== WHAT THE TASK ASKS ==
Using the listing below, retype exactly the lines starting at the one with "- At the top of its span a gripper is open" and ending at the one with "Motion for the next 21", and include both.

*** Opening of RECORDS PROVIDED ***

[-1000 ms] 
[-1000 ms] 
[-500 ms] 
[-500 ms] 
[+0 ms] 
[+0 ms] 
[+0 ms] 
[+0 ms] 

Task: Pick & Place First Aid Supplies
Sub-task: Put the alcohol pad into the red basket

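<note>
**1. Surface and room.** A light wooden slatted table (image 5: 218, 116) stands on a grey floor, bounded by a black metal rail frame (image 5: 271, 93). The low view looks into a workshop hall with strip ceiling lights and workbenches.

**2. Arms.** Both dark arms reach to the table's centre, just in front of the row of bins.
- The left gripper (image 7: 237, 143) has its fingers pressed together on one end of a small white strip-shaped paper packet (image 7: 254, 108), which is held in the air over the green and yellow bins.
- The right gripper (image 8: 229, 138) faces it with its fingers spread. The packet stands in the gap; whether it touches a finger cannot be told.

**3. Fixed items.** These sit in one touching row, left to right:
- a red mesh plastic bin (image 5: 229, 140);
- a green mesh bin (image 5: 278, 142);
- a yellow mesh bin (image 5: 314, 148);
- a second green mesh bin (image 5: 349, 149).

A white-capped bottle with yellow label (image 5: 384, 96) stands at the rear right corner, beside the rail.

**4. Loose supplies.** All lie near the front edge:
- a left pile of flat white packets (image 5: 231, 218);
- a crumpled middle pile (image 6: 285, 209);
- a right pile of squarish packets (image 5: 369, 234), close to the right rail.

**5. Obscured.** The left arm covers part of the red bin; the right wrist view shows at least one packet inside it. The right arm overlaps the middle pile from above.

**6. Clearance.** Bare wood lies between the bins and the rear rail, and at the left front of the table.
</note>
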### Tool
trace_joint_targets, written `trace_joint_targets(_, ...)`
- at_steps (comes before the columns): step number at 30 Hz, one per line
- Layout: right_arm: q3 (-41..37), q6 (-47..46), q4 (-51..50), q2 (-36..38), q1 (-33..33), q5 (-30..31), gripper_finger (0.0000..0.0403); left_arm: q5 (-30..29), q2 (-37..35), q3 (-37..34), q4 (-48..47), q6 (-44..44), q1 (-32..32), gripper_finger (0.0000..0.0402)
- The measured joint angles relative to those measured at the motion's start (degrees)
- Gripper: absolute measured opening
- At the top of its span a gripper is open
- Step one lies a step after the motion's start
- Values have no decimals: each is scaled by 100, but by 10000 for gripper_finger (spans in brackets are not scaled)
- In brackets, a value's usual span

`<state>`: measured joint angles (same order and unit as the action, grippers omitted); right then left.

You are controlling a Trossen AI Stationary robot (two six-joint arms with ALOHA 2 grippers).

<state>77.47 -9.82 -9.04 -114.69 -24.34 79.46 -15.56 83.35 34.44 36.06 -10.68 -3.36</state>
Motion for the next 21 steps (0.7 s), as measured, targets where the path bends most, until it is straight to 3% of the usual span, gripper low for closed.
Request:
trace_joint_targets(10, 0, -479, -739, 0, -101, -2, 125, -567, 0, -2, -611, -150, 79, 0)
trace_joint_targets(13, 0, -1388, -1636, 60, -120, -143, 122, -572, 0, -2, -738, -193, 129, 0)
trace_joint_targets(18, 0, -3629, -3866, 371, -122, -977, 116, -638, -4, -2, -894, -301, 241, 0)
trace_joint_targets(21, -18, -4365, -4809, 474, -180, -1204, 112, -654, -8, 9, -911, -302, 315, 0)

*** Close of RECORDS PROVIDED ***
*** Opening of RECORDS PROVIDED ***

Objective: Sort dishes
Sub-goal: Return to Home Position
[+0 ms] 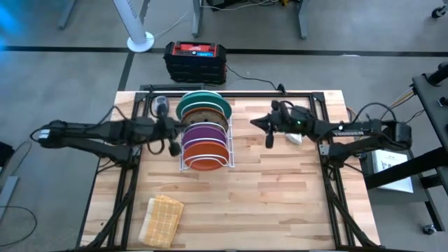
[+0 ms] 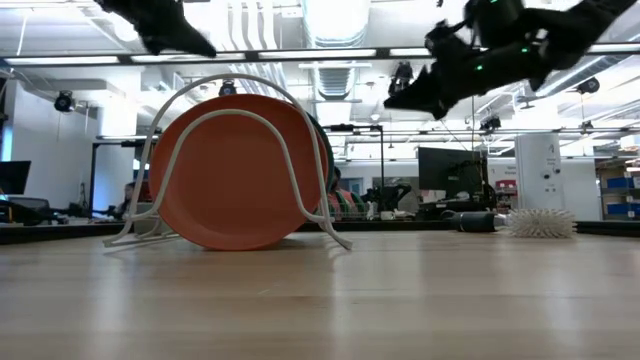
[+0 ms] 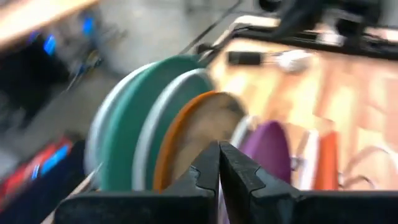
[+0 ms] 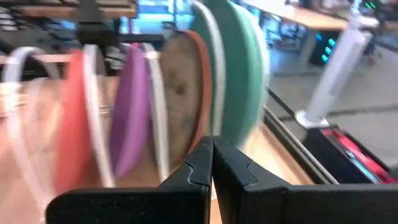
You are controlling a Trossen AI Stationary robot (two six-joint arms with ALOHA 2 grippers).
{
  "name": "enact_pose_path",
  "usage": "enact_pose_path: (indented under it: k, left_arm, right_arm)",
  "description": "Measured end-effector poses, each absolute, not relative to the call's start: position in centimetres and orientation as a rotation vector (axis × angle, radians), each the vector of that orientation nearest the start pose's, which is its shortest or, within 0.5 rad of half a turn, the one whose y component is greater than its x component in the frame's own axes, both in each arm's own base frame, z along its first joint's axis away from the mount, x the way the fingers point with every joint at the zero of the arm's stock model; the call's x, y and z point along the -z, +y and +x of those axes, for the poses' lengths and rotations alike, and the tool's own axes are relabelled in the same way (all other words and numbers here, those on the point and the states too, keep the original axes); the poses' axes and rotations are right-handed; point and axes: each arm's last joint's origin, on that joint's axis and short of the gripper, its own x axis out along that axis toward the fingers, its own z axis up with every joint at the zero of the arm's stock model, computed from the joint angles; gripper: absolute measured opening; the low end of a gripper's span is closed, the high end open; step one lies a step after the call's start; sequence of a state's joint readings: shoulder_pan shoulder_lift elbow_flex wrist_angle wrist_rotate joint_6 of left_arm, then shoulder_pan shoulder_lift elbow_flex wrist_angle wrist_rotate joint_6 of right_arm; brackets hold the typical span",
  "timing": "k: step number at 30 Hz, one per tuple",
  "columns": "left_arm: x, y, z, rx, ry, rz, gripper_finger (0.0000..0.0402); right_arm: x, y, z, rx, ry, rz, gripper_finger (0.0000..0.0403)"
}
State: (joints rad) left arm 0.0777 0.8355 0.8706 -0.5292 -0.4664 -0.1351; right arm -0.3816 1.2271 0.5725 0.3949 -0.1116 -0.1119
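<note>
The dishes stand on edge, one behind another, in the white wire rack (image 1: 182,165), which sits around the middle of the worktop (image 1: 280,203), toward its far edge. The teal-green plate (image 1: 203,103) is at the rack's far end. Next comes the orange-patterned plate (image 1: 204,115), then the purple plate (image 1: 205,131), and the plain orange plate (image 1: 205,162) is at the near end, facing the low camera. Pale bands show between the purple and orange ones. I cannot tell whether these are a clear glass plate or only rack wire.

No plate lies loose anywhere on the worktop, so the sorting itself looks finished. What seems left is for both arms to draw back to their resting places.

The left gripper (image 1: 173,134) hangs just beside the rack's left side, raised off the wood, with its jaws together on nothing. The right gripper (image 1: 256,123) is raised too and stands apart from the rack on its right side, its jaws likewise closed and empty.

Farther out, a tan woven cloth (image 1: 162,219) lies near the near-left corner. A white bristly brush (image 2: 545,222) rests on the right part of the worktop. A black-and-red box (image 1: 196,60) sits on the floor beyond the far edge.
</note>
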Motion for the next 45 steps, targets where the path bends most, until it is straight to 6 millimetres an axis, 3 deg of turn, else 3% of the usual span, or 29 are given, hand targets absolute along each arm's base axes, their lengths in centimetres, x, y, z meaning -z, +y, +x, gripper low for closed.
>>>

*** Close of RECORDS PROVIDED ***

== OUTPUT ==
- At the top of its span a gripper is open
- Step one lies a step after the motion's start
- Values have no decimals: each is scaled by 100, but by 10000 for gripper_finger (spans in brackets are not scaled)
- In brackets, a value's usual span

`<state>`: measured joint angles (same order and unit as the action, grippers omitted); right then left.

You are controlling a Trossen AI Stationary robot (two six-joint arms with ALOHA 2 grippers).

<state>77.47 -9.82 -9.04 -114.69 -24.34 79.46 -15.56 83.35 34.44 36.06 -10.68 -3.36</state>
Motion for the next 21 steps (0.7 s), as measured, targets where the path bends most, until it is straight to 3% of the usual span, gripper low for closed.

The output contains the complete answer to the exercise.